The first broadcast (performed at Studio Voltaire) was created in collaboration with ten Knowledge students and involved enacting their daily ‘calling over’ tests – whereby novitiate cabbies recite routes to each other – to the accompaniment of four improvising string players. Opening with rapid-fire solo voices (‘Rolls Road to St Martin’s Theatre: leave by Humphrey Street right Old Kent Road comply Bricklayers Arms roundabout …’), the calls gradually layered over each other, until joined by long, arcing string notes – dramatic counterpoints to the alert recitations of the vocalists.
The second episode featured two talks commissioned by architect Celine Condorelli; management analyst Walter Skok on the Knowledge as a successful model of community expertise, and trainee taxi driver Jonny Hare reading from the Greek Ars Memoria (The Art of Memory), an ancient text with startlingly contemporary resonances. Cab driver of 18 years, writer and poet, Simon Phillips presented broadcast three: seven poems, seven taxi-related songs (including tracks by Hanoi Rocks and Angel Corpus Christi) and seven texts by his father, Phil Phillips, a well-known writer for taxi trade magazines. Entertaining and poignant, it was in stark contrast to Eyal Weizman, Peter Mörtenböck and Helge Mooshammer’s dense, theoretical response. A fictional panel discussion wrought from cut-and-pasted voices elaborating on ideas of (small ‘k’) knowledge production, each voice was recorded in a different location. The various room ambiences created a kind of topography encoded in sound, saving the piece from academic stiffness. Tom McCarthy broadcast a phantasmagoric radio transmission – sheets of shortwave static from which drifted voices reciting Homeric odes to Hermes. Kaffe Matthews’ ‘Packington Square’ was built from information gleaned during walks through east London; the high-pitched tones and fragmented found sound of her palimpsest composition complimented McCarthy’s spectral signals.

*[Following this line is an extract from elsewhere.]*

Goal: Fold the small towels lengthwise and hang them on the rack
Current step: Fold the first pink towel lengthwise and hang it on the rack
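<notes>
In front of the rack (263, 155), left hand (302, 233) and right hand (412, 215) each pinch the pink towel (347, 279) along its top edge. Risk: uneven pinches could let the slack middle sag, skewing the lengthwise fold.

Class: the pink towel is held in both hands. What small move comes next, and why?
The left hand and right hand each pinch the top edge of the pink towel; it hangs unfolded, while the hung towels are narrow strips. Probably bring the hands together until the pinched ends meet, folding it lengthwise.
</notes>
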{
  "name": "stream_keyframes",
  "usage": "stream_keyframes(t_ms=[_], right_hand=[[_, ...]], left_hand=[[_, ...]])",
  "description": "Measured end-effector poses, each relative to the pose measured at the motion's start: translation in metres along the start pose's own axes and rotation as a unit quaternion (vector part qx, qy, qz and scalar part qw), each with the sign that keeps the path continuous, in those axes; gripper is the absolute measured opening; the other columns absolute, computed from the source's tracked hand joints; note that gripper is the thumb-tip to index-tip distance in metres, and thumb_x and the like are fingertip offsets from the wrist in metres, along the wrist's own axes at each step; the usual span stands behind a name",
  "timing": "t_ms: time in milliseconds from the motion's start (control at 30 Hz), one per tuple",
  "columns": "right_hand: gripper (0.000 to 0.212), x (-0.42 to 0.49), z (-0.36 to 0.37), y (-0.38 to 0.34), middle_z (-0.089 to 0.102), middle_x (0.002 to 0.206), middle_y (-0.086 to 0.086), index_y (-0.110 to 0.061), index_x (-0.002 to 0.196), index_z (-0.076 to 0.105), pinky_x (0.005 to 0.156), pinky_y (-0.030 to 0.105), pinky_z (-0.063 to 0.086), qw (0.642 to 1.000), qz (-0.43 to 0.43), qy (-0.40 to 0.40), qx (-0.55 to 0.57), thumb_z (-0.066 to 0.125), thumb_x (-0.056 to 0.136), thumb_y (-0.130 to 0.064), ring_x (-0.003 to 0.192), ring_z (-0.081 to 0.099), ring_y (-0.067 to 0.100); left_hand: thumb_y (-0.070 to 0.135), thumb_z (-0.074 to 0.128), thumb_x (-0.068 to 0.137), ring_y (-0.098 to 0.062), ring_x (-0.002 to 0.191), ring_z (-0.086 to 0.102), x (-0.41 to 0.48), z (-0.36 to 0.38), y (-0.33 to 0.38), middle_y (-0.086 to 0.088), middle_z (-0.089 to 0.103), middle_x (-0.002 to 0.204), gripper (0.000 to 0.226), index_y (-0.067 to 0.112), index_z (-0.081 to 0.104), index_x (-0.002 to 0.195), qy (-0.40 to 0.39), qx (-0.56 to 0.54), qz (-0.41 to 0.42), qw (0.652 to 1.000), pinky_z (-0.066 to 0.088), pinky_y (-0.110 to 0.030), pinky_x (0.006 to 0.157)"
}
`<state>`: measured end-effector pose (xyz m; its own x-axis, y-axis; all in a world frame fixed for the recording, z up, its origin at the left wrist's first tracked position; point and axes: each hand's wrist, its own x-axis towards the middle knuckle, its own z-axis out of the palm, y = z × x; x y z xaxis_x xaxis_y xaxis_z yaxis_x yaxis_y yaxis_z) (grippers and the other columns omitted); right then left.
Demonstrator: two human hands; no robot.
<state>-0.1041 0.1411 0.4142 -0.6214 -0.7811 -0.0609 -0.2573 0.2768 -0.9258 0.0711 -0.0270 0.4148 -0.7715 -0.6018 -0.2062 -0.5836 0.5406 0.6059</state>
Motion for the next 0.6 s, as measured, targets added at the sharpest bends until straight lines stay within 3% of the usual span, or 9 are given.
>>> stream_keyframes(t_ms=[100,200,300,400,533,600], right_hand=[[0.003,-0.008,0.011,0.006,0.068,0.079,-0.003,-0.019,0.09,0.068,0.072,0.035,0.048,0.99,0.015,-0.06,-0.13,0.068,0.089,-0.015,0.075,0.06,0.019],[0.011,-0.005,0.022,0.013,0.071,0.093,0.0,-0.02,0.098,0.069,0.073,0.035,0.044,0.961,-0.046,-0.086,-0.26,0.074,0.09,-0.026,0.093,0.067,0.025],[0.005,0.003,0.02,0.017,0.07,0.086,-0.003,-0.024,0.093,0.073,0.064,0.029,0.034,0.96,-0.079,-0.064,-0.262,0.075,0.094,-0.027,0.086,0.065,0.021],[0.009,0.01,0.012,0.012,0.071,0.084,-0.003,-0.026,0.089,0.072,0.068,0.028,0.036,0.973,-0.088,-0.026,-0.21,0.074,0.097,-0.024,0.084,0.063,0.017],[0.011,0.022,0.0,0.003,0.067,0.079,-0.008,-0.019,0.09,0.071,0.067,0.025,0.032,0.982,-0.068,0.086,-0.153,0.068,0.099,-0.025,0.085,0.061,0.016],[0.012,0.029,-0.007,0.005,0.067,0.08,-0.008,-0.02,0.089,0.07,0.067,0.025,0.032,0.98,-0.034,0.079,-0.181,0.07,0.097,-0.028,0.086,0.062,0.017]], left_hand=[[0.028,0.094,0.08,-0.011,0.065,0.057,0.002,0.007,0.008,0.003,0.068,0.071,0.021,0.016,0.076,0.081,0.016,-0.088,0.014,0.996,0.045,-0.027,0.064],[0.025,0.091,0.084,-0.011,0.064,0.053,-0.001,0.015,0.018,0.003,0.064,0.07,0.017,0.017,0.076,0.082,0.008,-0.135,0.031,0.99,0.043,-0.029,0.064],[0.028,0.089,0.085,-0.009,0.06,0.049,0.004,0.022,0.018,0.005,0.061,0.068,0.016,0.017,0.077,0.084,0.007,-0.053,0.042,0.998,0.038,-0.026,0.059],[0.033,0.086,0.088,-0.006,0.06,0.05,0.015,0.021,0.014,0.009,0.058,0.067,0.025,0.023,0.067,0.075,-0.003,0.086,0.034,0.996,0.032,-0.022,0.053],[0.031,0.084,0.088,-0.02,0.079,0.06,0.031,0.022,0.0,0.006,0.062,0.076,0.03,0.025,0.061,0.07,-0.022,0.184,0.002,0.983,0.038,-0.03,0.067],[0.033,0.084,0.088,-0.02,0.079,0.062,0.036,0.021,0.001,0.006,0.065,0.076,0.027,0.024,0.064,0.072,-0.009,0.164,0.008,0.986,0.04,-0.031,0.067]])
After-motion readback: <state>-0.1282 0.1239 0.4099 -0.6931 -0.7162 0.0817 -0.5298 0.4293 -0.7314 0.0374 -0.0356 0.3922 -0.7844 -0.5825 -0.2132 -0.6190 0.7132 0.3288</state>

The final programme returned to Gibson and Jamie McCarthy’s own pieces – electronica as abrasive as rush hour and affecting as empty streets at dawn.
Although owing a big debt to Cardew (who was, ironically, killed by a hit-and-run driver), and Brian Eno and Peter Schmidt’s ‘Oblique Strategies’ (1975–
ongoing), ‘If the Route’ was engagingly thoughtful – a radio project which never let you forget that, as Phil Phillips put it, ‘you have to see the city to know the city’.